TASK DIRECTIONS. Output exactly the lines below, starting with the line that has "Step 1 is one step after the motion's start" and going on through the line that has "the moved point", both included, and no other lines.

Start of EXERCISE INPUTS

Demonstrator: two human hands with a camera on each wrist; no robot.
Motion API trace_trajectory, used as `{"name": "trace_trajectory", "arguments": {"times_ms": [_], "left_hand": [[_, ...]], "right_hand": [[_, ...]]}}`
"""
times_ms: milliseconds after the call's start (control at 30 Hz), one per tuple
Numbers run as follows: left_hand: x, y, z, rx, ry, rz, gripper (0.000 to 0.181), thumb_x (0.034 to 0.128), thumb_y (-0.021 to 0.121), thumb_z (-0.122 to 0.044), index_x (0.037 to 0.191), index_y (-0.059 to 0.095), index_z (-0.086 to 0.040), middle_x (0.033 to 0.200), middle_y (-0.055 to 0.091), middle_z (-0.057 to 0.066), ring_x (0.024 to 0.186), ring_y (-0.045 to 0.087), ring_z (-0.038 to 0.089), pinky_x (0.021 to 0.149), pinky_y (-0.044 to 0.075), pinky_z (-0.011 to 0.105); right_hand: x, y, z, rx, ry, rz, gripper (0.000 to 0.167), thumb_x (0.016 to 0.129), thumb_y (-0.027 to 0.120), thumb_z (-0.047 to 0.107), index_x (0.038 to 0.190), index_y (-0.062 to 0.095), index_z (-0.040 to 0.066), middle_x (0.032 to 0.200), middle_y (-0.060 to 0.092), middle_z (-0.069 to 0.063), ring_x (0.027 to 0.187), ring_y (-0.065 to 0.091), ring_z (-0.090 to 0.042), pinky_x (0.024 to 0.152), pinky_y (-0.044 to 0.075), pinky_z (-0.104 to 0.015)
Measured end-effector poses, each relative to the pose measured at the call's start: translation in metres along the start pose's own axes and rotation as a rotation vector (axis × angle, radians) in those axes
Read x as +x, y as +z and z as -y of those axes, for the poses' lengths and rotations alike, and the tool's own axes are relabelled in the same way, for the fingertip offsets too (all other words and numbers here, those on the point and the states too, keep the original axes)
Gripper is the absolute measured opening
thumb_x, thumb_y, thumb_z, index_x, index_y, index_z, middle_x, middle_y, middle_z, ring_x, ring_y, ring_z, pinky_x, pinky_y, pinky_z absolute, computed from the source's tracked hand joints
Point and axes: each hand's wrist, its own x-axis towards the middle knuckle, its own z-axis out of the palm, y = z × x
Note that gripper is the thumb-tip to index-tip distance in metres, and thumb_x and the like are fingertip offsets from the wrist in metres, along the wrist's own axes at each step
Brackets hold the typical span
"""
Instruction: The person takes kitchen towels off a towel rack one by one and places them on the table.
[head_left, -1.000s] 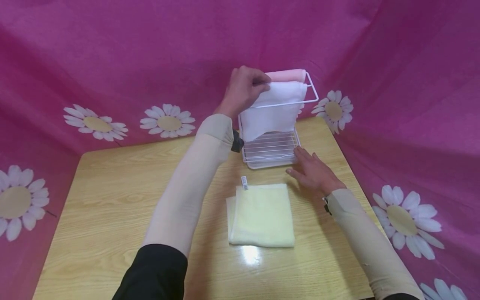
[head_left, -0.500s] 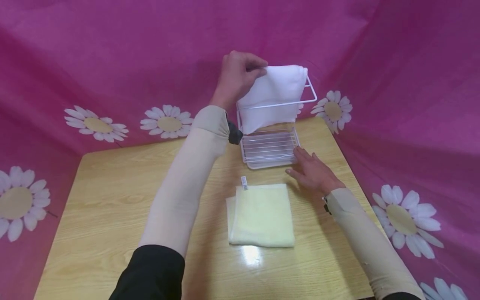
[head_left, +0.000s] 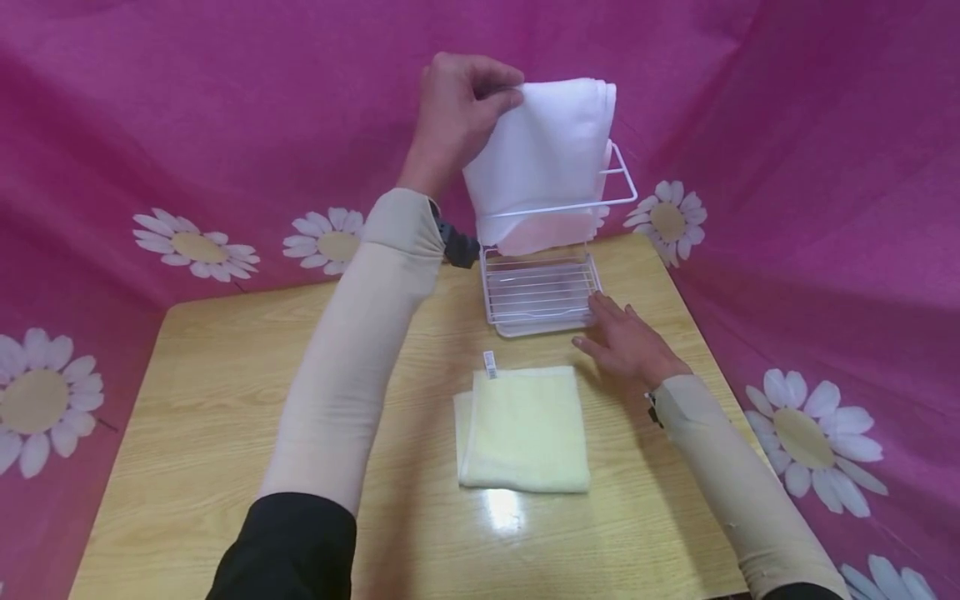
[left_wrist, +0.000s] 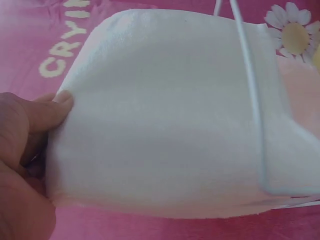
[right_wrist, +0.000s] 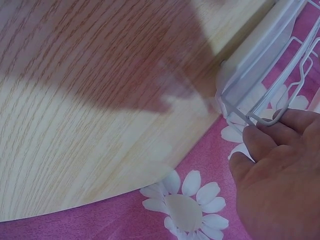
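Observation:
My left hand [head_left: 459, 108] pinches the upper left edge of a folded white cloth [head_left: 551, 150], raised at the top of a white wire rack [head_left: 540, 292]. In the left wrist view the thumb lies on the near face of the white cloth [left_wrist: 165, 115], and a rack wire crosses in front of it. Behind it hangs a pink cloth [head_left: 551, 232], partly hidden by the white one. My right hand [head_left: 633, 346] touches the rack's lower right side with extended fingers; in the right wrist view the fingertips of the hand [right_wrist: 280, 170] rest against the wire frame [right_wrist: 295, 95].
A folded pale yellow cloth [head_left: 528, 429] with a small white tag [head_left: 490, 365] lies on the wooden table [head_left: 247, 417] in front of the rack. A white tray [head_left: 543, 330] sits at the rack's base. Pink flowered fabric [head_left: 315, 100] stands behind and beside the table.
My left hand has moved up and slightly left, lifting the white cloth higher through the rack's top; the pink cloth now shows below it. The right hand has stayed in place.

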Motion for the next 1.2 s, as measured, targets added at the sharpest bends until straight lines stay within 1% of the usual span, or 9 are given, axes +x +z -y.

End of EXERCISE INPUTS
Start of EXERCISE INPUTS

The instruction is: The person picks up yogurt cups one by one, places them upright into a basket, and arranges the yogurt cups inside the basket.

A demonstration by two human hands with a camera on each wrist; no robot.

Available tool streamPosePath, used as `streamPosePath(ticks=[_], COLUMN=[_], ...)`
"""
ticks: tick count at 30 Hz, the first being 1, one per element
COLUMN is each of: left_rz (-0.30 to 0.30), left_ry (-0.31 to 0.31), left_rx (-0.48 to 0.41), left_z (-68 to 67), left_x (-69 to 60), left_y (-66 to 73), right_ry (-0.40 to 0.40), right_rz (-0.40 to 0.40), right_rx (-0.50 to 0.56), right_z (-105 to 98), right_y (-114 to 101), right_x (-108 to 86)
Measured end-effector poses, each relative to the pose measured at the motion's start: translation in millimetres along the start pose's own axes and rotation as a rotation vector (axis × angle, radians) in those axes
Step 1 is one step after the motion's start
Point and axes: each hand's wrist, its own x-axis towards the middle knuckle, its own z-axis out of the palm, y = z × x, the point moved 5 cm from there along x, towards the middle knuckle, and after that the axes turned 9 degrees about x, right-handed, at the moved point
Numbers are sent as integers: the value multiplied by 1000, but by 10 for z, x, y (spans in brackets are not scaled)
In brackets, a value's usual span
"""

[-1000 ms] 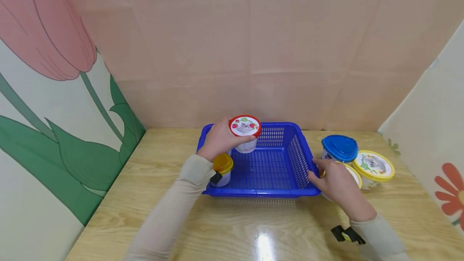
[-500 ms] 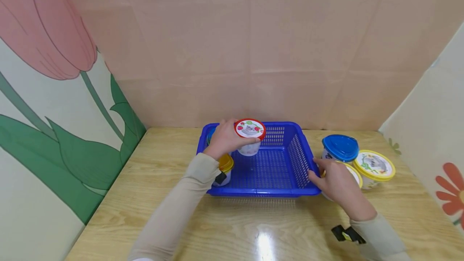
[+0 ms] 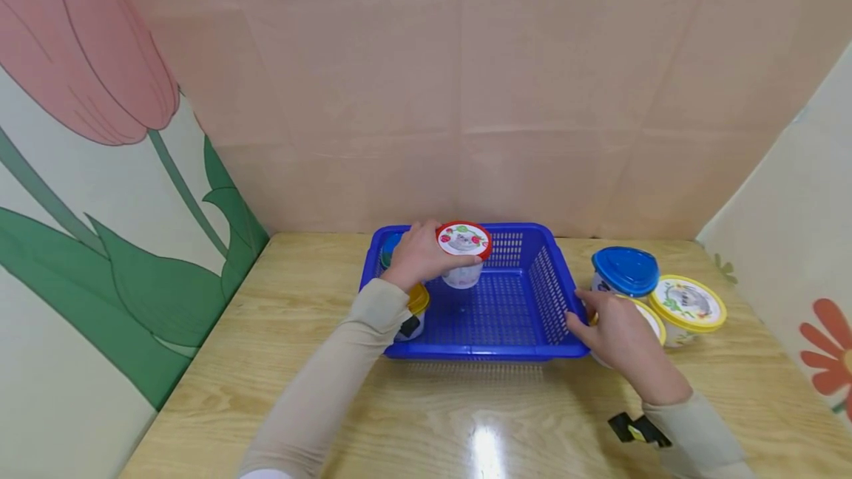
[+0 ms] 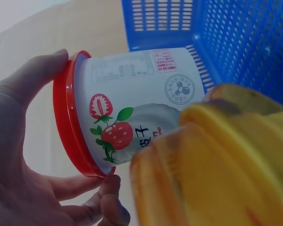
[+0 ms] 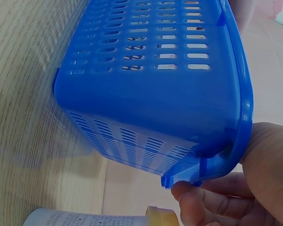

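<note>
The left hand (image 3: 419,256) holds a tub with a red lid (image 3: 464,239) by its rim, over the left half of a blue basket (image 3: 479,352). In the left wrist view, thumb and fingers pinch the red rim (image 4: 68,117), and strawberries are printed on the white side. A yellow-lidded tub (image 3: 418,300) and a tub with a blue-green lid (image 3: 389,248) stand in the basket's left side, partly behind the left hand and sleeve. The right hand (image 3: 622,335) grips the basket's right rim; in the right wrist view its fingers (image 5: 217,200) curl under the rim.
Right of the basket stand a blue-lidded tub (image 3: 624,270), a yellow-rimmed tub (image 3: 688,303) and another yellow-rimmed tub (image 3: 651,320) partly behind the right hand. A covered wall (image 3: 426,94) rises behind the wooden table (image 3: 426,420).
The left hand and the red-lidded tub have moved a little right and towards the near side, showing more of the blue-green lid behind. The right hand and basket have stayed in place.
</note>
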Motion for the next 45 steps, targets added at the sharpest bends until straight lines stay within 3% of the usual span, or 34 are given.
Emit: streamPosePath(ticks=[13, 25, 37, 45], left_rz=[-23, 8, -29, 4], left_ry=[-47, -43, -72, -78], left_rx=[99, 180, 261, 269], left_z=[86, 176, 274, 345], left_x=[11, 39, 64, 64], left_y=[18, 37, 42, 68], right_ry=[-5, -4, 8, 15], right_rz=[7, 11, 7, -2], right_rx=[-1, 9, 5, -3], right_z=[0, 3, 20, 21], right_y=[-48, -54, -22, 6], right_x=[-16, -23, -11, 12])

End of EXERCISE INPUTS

TASK RESPONSE.
Step 1 is one step after the motion's start
Point and axes: each hand's wrist, its own x-axis towards the middle knuckle, its own z-axis out of the palm, y = z × x, the point moved 5 cm from there along x, towards the middle knuckle, and after that the axes turned 9 degrees about x, right-handed, at the moved point

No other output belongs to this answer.